What are examples of non-fiction books


A non-fiction book is an easy-to-read collection of texts on various current topics such as politics, economics, culture, sports or hobbies. In contrast to specialist books, the non-fiction book is not aimed at scientists and specialists, but primarily at readers without prior knowledge.

What is a non-fiction book?

In English means non-fiction Non-fiction, in other words not fictitiousv or not invented.
In German, too, a non-fiction book is a text whose content is not freely conceived, but rather depicts reality. A uniform definition of the term Non-fiction but there is no. For some, a non-fiction book is just a pure representation and explanation of a “thing”, such as in a picture book about airplanes. For the others, the explanation of this “thing” can also be tied into a kind of narrative. There are also different opinions about whether Lexicons and Dictionaries still Sachbooks or already subjectbooks are.
What is true of all non-fiction books, however, is that they present complicated specialist knowledge so simply that anyone can understand it. In addition, they almost always deal with current topics and reflect problems and trends of the time in which they were written.

What kind of books actually belong to non-fiction books?
For example Biographies, school books, Art books, Music books, Cookbooks or travel Guide and also counselor with a wide variety of topics such as history, nature, health, science, leisure or technology.
Anyone who writes a non-fiction book, whether for children or adults, has to be very familiar with the subject. That is why the author of a non-fiction book is often a specialist in the field of knowledge presented: a scientist, artist or craftsman.
The presentation of the topics in non-fiction books is always very clear and lively. Pictures play a major role in this. Drawings, photos, paintings, sketches, collages, maps or tables are used as color illustrations or just black and white.

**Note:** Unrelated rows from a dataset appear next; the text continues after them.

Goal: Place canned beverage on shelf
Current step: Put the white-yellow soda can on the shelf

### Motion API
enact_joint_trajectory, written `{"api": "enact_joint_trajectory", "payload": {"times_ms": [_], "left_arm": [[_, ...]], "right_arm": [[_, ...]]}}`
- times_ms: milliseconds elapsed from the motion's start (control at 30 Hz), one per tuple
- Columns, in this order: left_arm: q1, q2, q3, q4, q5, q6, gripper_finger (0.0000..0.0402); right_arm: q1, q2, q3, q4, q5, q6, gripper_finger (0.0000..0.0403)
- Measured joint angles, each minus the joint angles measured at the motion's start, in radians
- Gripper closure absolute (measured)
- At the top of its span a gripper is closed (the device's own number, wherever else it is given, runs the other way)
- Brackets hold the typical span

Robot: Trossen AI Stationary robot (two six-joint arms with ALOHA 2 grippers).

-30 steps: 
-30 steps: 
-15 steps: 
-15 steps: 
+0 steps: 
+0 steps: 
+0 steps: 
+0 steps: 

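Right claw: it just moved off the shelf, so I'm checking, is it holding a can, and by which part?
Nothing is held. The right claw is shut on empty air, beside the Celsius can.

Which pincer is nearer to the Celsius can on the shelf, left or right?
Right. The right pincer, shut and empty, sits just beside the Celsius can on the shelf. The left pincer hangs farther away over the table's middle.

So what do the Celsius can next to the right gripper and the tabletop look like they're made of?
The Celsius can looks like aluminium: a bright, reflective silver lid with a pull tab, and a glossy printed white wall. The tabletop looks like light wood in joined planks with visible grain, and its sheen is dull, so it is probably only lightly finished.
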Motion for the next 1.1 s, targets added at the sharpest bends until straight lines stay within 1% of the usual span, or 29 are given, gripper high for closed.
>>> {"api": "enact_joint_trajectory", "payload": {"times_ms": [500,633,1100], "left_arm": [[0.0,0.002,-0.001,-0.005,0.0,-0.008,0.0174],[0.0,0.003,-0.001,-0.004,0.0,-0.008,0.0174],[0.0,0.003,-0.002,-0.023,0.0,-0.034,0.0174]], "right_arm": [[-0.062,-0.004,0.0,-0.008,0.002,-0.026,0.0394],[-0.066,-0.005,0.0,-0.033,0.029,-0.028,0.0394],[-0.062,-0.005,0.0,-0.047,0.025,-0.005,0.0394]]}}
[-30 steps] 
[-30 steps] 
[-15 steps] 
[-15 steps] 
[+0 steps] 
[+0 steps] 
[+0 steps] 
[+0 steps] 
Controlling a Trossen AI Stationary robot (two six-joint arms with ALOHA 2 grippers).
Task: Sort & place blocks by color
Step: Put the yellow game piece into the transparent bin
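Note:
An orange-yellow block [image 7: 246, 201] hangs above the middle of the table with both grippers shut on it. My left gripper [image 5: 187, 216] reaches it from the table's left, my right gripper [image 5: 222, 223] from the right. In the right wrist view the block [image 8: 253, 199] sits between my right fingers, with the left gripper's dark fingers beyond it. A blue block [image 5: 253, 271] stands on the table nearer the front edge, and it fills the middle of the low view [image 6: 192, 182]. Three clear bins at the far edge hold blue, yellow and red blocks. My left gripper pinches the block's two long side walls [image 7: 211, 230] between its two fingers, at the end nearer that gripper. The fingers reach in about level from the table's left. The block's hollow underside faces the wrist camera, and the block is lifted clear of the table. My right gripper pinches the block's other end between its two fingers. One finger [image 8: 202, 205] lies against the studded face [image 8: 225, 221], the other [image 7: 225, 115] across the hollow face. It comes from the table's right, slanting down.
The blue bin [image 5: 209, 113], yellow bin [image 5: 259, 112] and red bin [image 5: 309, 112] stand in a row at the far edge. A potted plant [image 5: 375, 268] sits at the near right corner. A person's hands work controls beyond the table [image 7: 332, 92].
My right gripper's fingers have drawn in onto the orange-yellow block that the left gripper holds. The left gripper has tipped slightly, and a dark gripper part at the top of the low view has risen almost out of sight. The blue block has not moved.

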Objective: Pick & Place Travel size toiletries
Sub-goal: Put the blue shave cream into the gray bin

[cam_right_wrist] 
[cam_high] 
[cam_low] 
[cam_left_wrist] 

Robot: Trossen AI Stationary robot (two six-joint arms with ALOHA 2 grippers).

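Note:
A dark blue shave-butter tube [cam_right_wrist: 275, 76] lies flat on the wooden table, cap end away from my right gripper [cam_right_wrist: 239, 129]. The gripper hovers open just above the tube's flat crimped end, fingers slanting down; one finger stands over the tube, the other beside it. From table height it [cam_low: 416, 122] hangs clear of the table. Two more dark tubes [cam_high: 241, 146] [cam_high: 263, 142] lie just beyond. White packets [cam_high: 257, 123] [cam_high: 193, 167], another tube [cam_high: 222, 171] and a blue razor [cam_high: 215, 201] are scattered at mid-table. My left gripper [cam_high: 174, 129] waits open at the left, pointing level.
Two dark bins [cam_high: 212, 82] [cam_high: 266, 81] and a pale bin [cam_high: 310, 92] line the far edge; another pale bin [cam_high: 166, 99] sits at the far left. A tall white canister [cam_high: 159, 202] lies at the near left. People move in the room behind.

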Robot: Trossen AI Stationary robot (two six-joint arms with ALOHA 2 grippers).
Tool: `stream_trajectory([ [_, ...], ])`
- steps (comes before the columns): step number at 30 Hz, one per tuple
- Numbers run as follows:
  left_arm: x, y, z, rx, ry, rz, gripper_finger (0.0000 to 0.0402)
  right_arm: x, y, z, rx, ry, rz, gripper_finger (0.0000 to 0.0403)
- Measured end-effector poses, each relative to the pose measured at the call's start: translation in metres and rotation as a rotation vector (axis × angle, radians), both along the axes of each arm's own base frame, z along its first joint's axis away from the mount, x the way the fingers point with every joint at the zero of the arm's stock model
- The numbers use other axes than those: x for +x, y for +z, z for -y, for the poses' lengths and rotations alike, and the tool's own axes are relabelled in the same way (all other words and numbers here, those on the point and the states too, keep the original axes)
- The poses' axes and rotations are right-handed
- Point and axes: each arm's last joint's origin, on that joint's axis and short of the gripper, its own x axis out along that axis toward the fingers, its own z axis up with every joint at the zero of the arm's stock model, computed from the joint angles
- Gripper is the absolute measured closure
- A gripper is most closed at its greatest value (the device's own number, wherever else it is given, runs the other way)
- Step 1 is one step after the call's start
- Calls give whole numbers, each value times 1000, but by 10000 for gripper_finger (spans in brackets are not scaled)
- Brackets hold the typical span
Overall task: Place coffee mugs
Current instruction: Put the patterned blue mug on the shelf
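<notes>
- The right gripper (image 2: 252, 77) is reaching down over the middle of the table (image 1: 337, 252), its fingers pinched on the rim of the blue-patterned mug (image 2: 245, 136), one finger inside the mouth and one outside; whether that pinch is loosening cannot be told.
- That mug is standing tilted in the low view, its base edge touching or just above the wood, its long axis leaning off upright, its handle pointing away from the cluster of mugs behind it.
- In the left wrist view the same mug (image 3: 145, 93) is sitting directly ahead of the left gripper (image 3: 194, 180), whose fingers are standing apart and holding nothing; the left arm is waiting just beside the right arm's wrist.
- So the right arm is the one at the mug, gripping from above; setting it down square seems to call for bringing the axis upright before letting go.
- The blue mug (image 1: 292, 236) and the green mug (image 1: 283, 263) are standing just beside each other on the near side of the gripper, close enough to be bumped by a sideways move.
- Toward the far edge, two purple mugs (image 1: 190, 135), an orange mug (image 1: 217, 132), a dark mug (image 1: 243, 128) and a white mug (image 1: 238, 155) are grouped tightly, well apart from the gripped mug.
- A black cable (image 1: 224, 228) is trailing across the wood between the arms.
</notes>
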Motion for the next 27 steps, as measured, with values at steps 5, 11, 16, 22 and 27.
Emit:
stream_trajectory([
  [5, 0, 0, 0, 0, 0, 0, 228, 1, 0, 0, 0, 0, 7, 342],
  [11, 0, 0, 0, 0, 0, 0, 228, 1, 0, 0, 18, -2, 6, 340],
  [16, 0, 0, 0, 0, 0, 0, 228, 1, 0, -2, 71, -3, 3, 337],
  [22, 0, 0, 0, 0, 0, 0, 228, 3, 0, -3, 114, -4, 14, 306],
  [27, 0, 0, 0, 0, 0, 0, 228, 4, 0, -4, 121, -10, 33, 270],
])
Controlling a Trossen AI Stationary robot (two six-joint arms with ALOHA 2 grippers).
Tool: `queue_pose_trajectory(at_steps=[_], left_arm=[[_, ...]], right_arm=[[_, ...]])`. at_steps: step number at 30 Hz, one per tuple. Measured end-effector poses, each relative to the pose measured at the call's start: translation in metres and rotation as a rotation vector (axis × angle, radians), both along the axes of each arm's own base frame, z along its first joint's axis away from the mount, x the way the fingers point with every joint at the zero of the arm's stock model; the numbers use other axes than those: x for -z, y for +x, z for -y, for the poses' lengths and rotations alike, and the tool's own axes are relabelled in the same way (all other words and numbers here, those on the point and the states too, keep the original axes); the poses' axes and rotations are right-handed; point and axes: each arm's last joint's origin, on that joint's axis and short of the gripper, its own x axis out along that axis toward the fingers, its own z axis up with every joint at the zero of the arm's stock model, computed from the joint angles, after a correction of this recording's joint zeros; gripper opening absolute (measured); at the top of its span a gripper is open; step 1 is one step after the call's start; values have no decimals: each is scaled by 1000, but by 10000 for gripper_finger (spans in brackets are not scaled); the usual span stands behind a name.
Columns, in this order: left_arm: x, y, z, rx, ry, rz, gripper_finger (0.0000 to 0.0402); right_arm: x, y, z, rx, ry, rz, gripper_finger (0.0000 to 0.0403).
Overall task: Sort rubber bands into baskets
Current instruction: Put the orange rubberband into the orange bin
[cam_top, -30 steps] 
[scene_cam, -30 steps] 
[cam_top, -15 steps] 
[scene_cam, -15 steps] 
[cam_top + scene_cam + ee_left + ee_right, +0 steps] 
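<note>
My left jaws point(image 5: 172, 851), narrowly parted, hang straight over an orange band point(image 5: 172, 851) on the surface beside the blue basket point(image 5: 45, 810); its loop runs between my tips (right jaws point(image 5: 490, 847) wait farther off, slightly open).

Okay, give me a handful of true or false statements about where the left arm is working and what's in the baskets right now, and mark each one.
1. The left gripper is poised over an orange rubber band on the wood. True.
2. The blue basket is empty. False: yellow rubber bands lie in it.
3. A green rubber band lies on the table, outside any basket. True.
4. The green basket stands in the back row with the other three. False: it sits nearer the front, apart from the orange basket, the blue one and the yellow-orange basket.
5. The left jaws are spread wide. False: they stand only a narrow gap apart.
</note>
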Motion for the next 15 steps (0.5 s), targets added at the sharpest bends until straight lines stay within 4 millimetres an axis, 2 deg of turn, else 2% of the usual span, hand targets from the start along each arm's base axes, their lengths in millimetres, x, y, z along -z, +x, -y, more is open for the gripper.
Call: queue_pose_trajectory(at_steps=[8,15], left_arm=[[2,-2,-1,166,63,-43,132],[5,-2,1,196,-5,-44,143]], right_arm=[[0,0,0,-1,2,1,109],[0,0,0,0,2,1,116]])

Non-fiction books for children are available for all ages. In small children are so-called Non-fictional picture books very popular, such as the Brockhaus-Series because they are filled with a lot of painted pictures and little text, as younger children have not been able to listen that long. It deals with very simple topics such as work on the farm, which animals live in the forest or which vehicles there are.
The older the readers get, the more difficult the topics become and the more text there is to read aloud and later even to read for yourself.
Among older readers, for example, the non-fiction books are out of line The children's university by Ulrich Janßen and Ulla Steuerungagel with illustrations by Klaus Ensikat are very popular. In it, researchers explain the riddles of the world to children: why we dream, why there is lightning and thunder or why the Greek statues are naked.

Small non-fiction book by Katja Spitzer

History of the non-fiction book

Non-fiction-like writings that published information worth knowing about humans or the world existed in antiquity more than 2000 years ago. However, the first non-fiction books according to our current definition came into being much later: during the Enlightenment in the 17th century.
This is not surprising, because this epoch is known for the fact that people should be “educated” to think sensibly and independently. The non-fiction book was extremely important for this education because it showed people how, for example, natural phenomena really arise and that ghosts or the supernatural are not responsible for them.
As an educational book, it made sense to write your own non-fiction books for children. The father of the non-fiction book for children is the Czech Johann Amos Comenius. His book Orbis sensualium pictus (The visible world in pictures) from 1658 was an instructive standard work. It was not only used for school lessons, but was also read with great interest by children in their free time.
While Comenius' book still represented a great many different areas of knowledge, the development of the non-fiction book for children went later to illustrate only one specific topic per book (animals, plants, geography or astronomy). Back then, in the 17th and 18th centuries, there was also a trend to present the content of non-fiction books as a dialogue or a conversation between teacher and student or father and child. The aim was to make these books more entertaining and personal.
That was also a concern of Joachim Heinrich Campe, who with his multi-volume books like Robinson the Younger (1779/80) or Discovery of America. An entertainment book for children and young people (1781/82) broke new ground. Campe's non-fiction books were no longer pure textbooks, but real narratives, that is, factual narratives. Even so, his books were still very instructive.
That would change in the following centuries. Numerous books were published that wanted to impart knowledge on topics such as technology, health, history or geography in a factual and non-instructive manner.
Incidentally, the non-fiction book was officially given the name “non-fiction” just under a hundred years ago.
Until then, everything was considered to be Non-fiction What Non-fiction (Not invented) was, including technical and school books.

However, the real era of non-fiction for both adults and children did not begin until after the Second World War.
In 1967 the non-fiction book was placed in the category of award-winning books as part of the German Youth Literature Prize recorded. In 1992, Pelle Eckerman and Sven Nordqvist were among others for Lenses, magnifying glasses and magic scopes and 1995 Klaus Kordon for Time is broken. The life story of the Erich Kaestner awarded this "Special Prize for Non-Fiction Book".
Two years later, in 1969, 80% of all books published were non-fiction.
Even today, non-fiction books make up a very large part of publications and almost every publisher has them in their program. They are available on all conceivable topics and in many different styles: large and small, with little and with a lot of text, as a picture book or as a story, as a single volume or as a series.